Try it
Among the records below, find the line with "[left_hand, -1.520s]" and the line with "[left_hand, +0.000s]". Set down both and every line between, exactly and with no pictures, but nothing else.

Collected data entries

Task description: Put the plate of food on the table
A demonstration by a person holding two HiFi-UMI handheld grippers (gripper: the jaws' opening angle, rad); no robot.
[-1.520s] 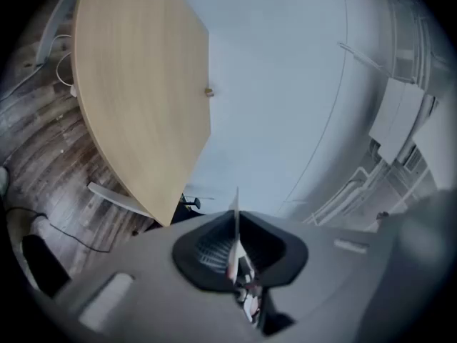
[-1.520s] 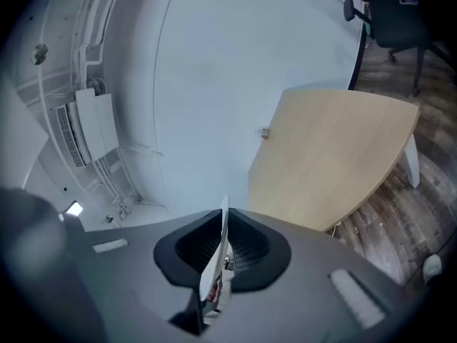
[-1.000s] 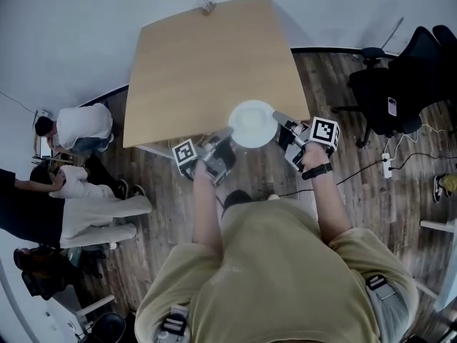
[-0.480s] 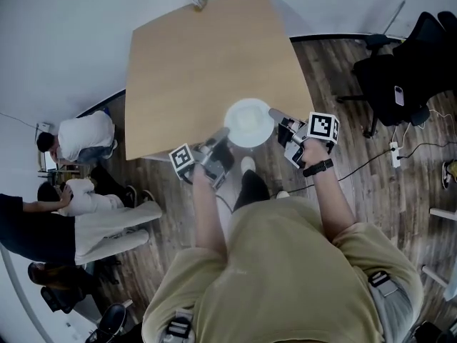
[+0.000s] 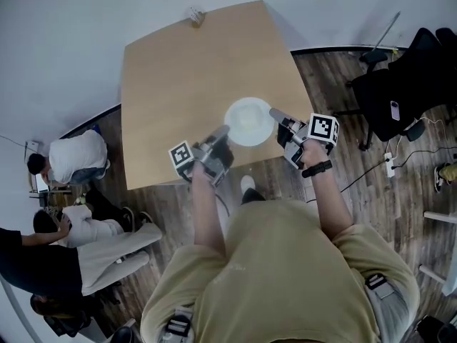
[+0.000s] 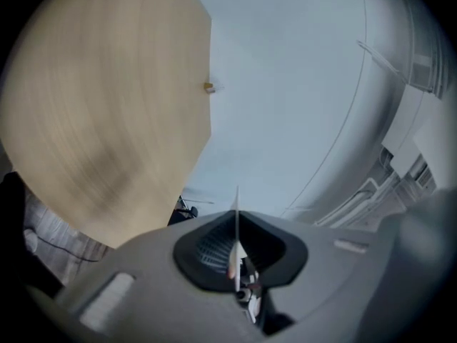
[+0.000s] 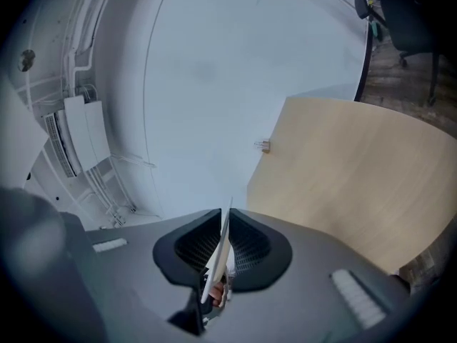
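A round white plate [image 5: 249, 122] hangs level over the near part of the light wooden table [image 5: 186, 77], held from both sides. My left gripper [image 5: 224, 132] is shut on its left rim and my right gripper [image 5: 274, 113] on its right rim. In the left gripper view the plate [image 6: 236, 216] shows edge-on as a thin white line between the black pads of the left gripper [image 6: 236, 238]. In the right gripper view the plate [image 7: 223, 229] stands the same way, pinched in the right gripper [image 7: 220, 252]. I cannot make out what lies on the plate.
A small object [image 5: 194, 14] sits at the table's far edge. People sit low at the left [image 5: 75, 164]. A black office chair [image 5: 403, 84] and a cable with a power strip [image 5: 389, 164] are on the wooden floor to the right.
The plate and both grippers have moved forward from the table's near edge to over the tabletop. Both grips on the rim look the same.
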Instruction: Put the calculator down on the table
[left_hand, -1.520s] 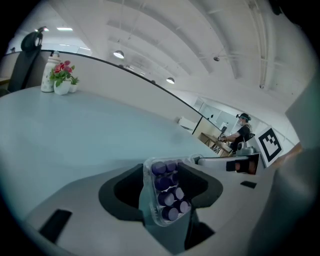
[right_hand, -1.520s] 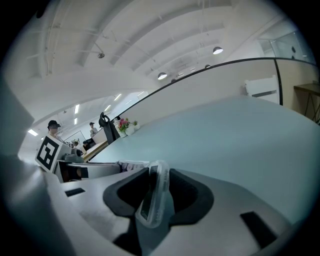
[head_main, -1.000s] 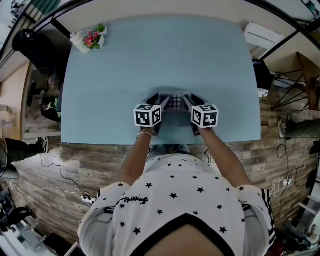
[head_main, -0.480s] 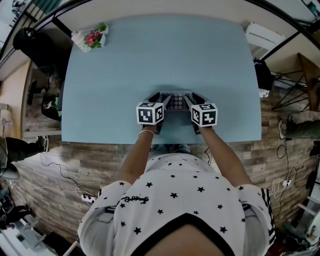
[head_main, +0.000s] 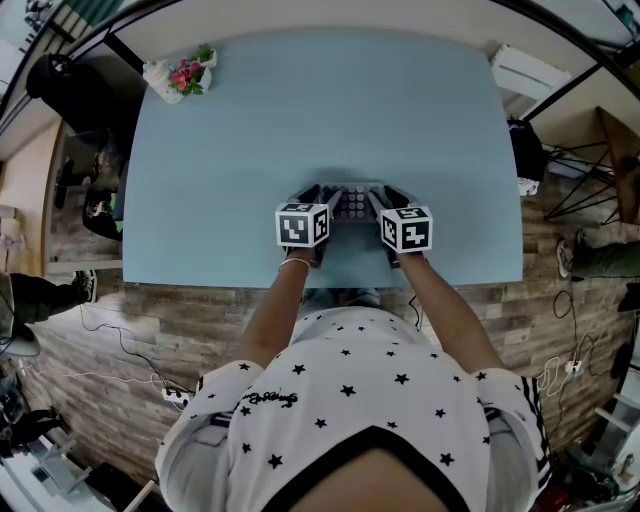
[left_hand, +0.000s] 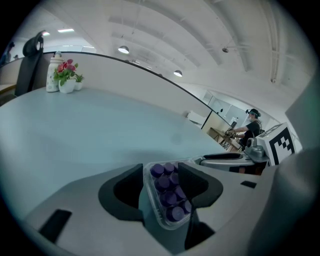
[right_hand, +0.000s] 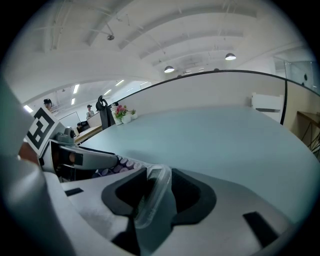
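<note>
the left claw (left_hand: 161, 172) is clamped on one end of a clear-cased calculator with round purple keys (left_hand: 167, 197). the right claw (right_hand: 159, 175) is spread wide, with the case's other clear edge left loose between its jaws. the calculator is kept low at the near middle of the pale blue bench (head_main: 300, 120); actual contact can't be made out. a white pot of pink flowers (head_main: 180, 77) is parked at the far left corner.

One left gripper (head_main: 312, 196), one right gripper (head_main: 388, 196) — one calculator (head_main: 352, 203), one table (head_main: 320, 110), one flower pot (head_main: 180, 78)

Lt-blue table (head_main: 250, 130); wood-plank floor (head_main: 160, 320); flower pot (head_main: 178, 78) at far-left corner; ceiling lamps (left_hand: 123, 49) lit.
</note>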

Answer section
[left_hand, -1.520s] 
[right_hand, -1.520s] 
[head_main, -1.000s] 
[head_main, -0.480s] 
[head_main, +0.000s] 
[left_hand, +0.000s] 

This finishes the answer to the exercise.